WHAT TO PRODUCE: Give back every line of the material exactly. Skip the pictures.

++++

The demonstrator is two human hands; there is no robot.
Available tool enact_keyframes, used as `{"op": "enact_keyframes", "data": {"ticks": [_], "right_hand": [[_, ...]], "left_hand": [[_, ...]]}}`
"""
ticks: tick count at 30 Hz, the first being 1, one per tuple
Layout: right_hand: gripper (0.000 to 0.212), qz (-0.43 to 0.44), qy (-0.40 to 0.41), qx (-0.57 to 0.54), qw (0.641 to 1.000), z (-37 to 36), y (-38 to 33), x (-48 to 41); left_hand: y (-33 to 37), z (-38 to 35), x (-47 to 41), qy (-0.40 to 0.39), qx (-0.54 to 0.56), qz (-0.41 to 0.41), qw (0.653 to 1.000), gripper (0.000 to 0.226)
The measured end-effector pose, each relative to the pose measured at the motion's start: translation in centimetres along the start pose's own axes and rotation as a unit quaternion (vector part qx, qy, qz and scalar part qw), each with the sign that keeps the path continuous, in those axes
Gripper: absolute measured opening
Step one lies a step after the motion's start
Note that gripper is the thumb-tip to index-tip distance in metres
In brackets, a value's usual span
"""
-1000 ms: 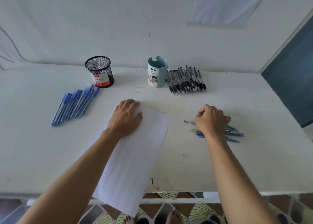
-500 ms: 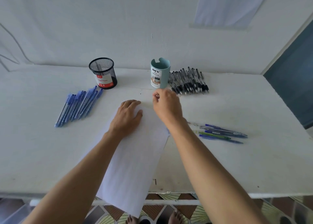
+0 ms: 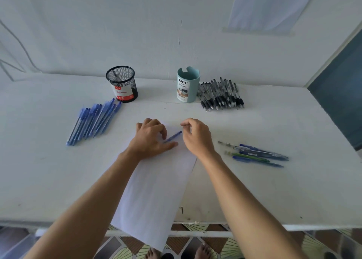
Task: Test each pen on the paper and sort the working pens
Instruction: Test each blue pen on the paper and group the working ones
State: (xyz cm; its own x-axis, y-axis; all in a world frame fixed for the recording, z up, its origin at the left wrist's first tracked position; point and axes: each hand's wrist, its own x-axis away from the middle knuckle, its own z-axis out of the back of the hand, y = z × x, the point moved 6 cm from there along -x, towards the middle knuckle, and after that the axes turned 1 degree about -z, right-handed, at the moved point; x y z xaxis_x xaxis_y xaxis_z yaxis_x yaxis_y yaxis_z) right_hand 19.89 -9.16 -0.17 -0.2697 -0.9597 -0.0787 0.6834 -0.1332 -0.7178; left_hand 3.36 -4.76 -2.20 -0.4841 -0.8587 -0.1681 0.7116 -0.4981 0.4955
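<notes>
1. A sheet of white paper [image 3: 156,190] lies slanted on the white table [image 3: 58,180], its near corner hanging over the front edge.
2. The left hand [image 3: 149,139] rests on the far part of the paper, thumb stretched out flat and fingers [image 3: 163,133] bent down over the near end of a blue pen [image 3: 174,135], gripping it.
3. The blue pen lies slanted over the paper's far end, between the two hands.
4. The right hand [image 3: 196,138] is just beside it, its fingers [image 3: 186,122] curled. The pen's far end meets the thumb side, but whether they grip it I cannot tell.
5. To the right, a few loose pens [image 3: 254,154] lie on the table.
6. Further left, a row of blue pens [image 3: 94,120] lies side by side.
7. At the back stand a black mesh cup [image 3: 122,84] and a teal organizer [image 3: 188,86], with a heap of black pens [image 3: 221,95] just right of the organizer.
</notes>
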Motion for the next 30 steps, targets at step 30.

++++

RESPONSE FOR THIS EXERCISE:
The demonstrator is two human hands; there is no robot.
Available tool enact_keyframes, used as `{"op": "enact_keyframes", "data": {"ticks": [_], "right_hand": [[_, ...]], "left_hand": [[_, ...]]}}`
"""
ticks: tick count at 30 Hz, the first being 1, one per tuple
Layout: right_hand: gripper (0.000 to 0.212), qz (-0.43 to 0.44), qy (-0.40 to 0.41), qx (-0.57 to 0.54), qw (0.641 to 1.000), z (-37 to 36), y (-38 to 33), x (-48 to 41); left_hand: y (-33 to 37), z (-38 to 35), x (-47 to 41), qy (-0.40 to 0.39), qx (-0.54 to 0.56), qz (-0.41 to 0.41), qw (0.653 to 1.000), gripper (0.000 to 0.226)
The measured end-effector pose, each relative to the pose measured at the motion's start: translation in centimetres along the start pose's own axes and rotation as a unit quaternion (vector part qx, qy, qz and scalar part qw), each with the sign that keeps the path continuous, in those axes
Gripper: absolute measured opening
Step one lies a step after the motion's start
Note that gripper is the thumb-tip to index-tip distance in metres
In brackets, a value's usual span
"""
-1000 ms: 
-500 ms: 
+0 ms: 
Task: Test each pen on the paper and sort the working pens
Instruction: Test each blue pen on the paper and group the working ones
State: (xyz cm; its own x-axis, y-axis; all in a world frame fixed for the recording, z up, its origin at the left wrist's first tracked position; point and axes: each hand's wrist, its own x-axis away from the middle knuckle, its own z-axis out of the back of the hand, y = z × x, the point moved 6 cm from there along -x, towards the middle knuckle, and after that the axes turned 1 degree about -z, right-handed, at the moved point; x y z xaxis_x xaxis_y xaxis_z yaxis_x yaxis_y yaxis_z) right_hand 19.89 -9.16 -0.17 -0.2697 -0.9597 -0.0787 0.6834 -0.1332 -0.7178; left_hand 3.36 -4.76 -2.20 -0.4841 -0.8587 -0.1681 0.7116 -0.4981 0.4955
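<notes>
1. A sheet of white paper [image 3: 156,190] lies slanted on the white table [image 3: 58,180], its near corner hanging over the front edge.
2. The left hand [image 3: 149,139] rests on the far part of the paper, thumb stretched out flat and fingers [image 3: 163,133] bent down over the near end of a blue pen [image 3: 174,135], gripping it.
3. The blue pen lies slanted over the paper's far end, between the two hands.
4. The right hand [image 3: 196,138] is just beside it, its fingers [image 3: 186,122] curled. The pen's far end meets the thumb side, but whether they grip it I cannot tell.
5. To the right, a few loose pens [image 3: 254,154] lie on the table.
6. Further left, a row of blue pens [image 3: 94,120] lies side by side.
7. At the back stand a black mesh cup [image 3: 122,84] and a teal organizer [image 3: 188,86], with a heap of black pens [image 3: 221,95] just right of the organizer.
</notes>
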Motion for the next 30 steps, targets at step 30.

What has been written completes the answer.